### TASK STATEMENT
Where does the word "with" appear in the data? Copy every line that holds it.

------------------------------------------------------------------------

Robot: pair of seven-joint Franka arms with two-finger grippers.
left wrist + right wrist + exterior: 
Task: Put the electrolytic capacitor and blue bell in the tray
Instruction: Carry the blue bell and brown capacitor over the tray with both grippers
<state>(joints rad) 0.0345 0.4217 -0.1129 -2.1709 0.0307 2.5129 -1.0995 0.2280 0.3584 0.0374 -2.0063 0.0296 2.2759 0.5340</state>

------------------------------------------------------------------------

### ANSWER SPACE
Robot: pair of seven-joint Franka arms with two-finger grippers.
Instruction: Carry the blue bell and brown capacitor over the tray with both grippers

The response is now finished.